One reason why BBF implementation, despite its rather unimpressive accuracy, still provided in ccv is its speed. At the longest time, BBF implementation or more accurately, its derivative is the only one that can run semi-real time on modern JavaScript engines. Although there is no plan to port SCD implemenation to JavaScript, its native code performance is only twice as slow as BBF (OpenCV is about 3 times slower than BBF with single thread setup), thus, showing promising sign will eventually be on par or faster, and finally replace BBF implementation. This performance requires to run ./scddetect with default parameters (the parameters for FDDB run from 24x24 size, whereas the default parameters run from 48x48 size), and operating with grayscale images (load image with CCV_IO_GRAY | CCV_IO_ANY_FILE parameter).

> ./scddetect addams-family.png ../samples/face.sqlite3
total : 7 in time 381ms
> ./bbfdetect addams-family.png ../samples/face
total : 7 in time 182ms

With these parameters, we are obviously incurring some penalties elsewhere. At 190 false positives, SCD with 48x48 template and grayscale images has 71.41% detection rate, where as SCD with 24x24 template and color image has 72.11% detection rate. The BBF implementation has 65.11% detection rate at the same false positives.

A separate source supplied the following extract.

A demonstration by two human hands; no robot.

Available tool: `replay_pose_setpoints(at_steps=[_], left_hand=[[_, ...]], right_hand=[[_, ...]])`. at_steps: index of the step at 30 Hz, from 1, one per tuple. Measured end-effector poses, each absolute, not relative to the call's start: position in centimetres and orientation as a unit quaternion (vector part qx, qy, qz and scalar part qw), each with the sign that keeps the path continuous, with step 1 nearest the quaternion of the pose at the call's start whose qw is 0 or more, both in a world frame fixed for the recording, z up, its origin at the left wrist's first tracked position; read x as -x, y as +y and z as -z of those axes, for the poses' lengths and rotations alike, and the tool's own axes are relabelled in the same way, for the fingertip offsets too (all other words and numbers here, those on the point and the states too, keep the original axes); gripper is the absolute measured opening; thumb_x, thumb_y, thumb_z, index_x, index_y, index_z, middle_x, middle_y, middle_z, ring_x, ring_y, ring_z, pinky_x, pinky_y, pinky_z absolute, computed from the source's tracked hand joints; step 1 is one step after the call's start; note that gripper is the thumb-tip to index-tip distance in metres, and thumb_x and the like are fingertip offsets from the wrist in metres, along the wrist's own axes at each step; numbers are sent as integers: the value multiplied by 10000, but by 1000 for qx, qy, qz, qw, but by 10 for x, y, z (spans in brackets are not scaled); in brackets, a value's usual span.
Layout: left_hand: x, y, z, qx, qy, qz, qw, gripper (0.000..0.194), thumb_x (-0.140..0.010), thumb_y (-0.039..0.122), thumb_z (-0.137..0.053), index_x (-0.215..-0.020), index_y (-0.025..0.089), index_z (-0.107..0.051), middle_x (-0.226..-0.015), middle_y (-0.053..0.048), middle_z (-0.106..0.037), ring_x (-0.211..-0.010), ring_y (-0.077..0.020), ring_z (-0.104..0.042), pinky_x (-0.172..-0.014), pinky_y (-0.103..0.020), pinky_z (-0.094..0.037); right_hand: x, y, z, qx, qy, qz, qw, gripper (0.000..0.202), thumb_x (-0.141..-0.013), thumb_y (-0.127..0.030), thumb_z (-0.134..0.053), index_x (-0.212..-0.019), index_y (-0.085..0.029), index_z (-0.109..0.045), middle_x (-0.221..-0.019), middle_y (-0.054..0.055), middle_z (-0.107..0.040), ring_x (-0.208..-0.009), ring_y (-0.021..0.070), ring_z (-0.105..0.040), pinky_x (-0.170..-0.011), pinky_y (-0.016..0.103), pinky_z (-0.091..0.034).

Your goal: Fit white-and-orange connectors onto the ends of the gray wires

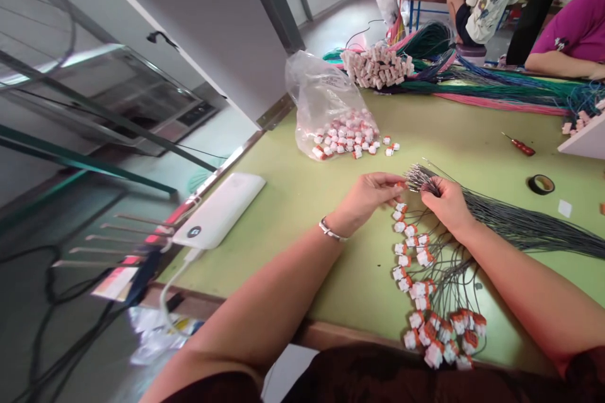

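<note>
My left hand [373, 196], with a bracelet on its wrist, pinches a small orange and white connector [401, 185] close to the wire tips. My right hand [444, 201] is closed round a bundle of dark wires [520, 220], whose metal-tipped ends [416, 177] stick out toward my left hand. Below both hands, several orange and white connectors [420, 289] on dark wires lie in a trail down to the table's front edge. Behind them a clear plastic bag [326, 94] holds loose connectors, and a few lie just outside its mouth.
A white power bank [220, 211] with a cable lies at the left edge of the green table [293, 201]. On the right are black tape [541, 184] and a red screwdriver [522, 146]. Coloured wire bundles [496, 85] cross the back. Two people sit beyond.
</note>
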State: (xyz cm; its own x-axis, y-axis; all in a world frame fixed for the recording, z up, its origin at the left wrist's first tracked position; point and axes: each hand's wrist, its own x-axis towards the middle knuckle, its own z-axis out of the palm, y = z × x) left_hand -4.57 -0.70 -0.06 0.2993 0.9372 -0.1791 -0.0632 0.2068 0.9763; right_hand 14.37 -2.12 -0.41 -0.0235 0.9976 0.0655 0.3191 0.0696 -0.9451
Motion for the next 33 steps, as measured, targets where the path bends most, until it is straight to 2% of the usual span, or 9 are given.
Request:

Discrete ROC for SCD in Fast Mode

How to train my own detector?

The vision community in the past a few years has generated plenty of open dataset, therefore, it is now possible to train a reasonable face detector (as shown by HeadHunter) with open dataset.

This face detector is trained on AFLW dataset: http://lrs.icg.tugraz.at/research/aflw/

A script ./aflw is provided to generate positive images from AFLW annotated original photos. But first, we need to generate a list of photos => faces rectangles.

AFLW dataset provided a SQLite file, therefore:

> sqlite3 aflw.sqlite
sqlite> .output outrect.txt
sqlite> .mode tabs
sqlite> SELECT filepath, x, y, w, h, roll, pitch, yaw FROM FaceImages, Faces, FacePose, FaceRect WHERE FaceImages.file_id = Faces.file_id AND Faces.face_id = FacePose.face_id AND Faces.face_id = FaceRect.face_id;
sqlite> .exit

Now, run ./aflw to generate the positive examples:

> ./aflw outrect.txt <directory to AFLW dataset>/data/flickr/ <output directory>

It will take a while to complete, but once it is done, you will see 16444 images in the output directory, both in grayscale and color.

Using find command to create both list of negative images for hard mining, and the list of positives:

> find <output directory for positive images> -name '*.png' > facepos.txt
> find <negative images collected from web> -name '*.jpg' > faceneg.txt

Training with scdcreate is full automatic, run:

> ./scdcreate --positive-list facepos.txt --background-list faceneg.txt --working-dir face.sqlite3 --negative-count 16444

It takes me about half day to finish training to 6-th classifier, and this is the depth used in ./samples/face.sqlite3.